Kietzer suggested testing “the whole plant” to get an accurate representation of THC levels, especially since hemp has uses beyond production of cannabidiol, or CBD — as biomass and industrial components. Vote Hemp recommended sampling floral materials from the top, middle and bottom third of the plant.

The MDA recommended USDA allow states and tribes to include post-harvest testing in their plans. Minnesota, which is sticking with the pilot program for 2020, said the varieties of hemp plants grown for CBD “are not stable and are highly variable.”

“CBD production can result in passing a pre-harvest test, only to find THC levels have spiked later,” MDA said. “In this case, it is likely some processors would not accept the crop. Allowing for post-harvest testing ensures the harvested material complies with federal and state law.”

MDA also said that “hemp crops that test above the 0.3% total THC limit but under negligible levels should be allowed to enter commerce under a regulatory scheme that requires remediation and testing after remediation to ensure final products meet the definition of industrial hemp.”

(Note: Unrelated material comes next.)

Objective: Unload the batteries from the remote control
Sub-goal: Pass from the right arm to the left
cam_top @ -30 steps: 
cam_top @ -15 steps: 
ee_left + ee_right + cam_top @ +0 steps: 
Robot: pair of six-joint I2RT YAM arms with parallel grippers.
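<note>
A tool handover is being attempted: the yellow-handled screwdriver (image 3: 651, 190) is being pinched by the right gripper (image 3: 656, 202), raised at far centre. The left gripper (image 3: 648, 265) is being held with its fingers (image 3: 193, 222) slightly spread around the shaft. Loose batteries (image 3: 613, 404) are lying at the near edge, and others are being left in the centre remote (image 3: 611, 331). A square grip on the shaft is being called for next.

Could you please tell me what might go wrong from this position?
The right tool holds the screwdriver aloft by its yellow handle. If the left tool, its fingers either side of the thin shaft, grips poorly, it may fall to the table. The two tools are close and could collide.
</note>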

For example, if the hemp is above 0.3% THC, it could be blended with hemp that tests lower in THC, MDA said, adding that law enforcement authorities in the state say “they do not consider negligible amounts of THC (1%-3%) worth investigation.”

Eric Steenstra

Eric Steenstra, Vote Hemp

Under the rule, hemp crops above the “acceptable hemp THC level” would have to be destroyed by someone authorized under the Controlled Substances Act (CSA) to handle marijuana, such as a DEA agent. The acceptable level “is when the application of the measurement of uncertainty to the reported [THC] concentration level on a dry weight basis produces a distribution or range that includes 0.3% or less,” according to the IFR.

So, for example, if the THC level tests at 0.35% and the “measurement of uncertainty is +/−0.06%, the measured [THC] content concentration level on a dry weight basis for this sample ranges from 0.29% to 0.41%,” and 0.35% would be within the acceptable range.

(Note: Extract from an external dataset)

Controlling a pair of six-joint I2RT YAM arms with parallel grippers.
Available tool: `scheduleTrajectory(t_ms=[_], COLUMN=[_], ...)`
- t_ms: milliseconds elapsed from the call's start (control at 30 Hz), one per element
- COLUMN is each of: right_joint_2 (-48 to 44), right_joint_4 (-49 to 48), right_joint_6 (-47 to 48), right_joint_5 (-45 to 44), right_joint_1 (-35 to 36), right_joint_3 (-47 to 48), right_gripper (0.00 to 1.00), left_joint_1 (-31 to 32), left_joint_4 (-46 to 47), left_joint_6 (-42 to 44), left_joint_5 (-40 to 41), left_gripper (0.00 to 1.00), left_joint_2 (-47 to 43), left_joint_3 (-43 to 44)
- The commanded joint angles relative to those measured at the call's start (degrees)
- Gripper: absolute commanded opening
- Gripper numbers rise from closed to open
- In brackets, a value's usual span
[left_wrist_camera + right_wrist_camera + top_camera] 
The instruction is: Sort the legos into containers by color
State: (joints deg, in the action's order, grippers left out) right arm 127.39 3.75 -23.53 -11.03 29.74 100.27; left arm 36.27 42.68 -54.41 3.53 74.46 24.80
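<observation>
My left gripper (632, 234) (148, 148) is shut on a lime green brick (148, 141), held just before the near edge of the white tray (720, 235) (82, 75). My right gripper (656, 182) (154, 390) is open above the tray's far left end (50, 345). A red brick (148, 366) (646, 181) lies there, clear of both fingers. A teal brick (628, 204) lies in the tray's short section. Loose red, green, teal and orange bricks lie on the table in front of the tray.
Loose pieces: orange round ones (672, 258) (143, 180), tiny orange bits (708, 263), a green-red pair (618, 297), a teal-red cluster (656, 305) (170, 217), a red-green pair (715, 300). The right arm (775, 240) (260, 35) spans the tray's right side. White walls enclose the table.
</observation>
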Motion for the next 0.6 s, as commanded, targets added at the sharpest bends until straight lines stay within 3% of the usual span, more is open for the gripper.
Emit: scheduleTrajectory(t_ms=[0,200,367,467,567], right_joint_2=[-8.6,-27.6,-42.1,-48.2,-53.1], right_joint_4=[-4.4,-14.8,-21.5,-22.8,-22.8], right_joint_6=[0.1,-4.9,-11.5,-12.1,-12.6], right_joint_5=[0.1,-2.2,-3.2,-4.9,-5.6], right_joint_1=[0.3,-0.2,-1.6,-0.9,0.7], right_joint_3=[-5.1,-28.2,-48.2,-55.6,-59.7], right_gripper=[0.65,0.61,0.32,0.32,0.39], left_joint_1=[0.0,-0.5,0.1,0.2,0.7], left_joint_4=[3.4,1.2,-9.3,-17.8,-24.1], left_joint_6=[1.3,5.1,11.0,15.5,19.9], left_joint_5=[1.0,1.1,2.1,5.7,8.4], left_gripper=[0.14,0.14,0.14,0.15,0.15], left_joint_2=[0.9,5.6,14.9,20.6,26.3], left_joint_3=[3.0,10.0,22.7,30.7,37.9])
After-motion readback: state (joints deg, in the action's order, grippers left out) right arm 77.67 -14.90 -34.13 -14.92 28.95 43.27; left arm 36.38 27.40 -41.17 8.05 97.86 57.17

Vote Hemp, however, said the farm bill mentions “disposal,” not “destruction,” which “poses a great risk of economic hardship on hemp farmers, who may invest upwards of $35,000 per acre for planting.”

“Congress did not intend for USDA to be bound by the CSA or DEA regulations for the disposal of a noncompliant crop which was not done intentionally or knowingly,” Vote Hemp said. “Congress explicitly granted USDA sole authority to regulate all plants produced pursuant to the 2018 farm bill, including noncompliant hemp.”

USDA said the IFR the rule will be effective for two years, and then will be replaced by a final rule. Vote Hemp President Eric Steenstra said his group is urging USDA to issue another IFR “as soon as possible.”

A USDA spokesperson said "the interim final rule stated that USDA will issue a final rule within two years. The USDA is providing this timeframe to not only gather comments ... but to also allow for a full season of planting to gather as much information as possible to finalize the rule."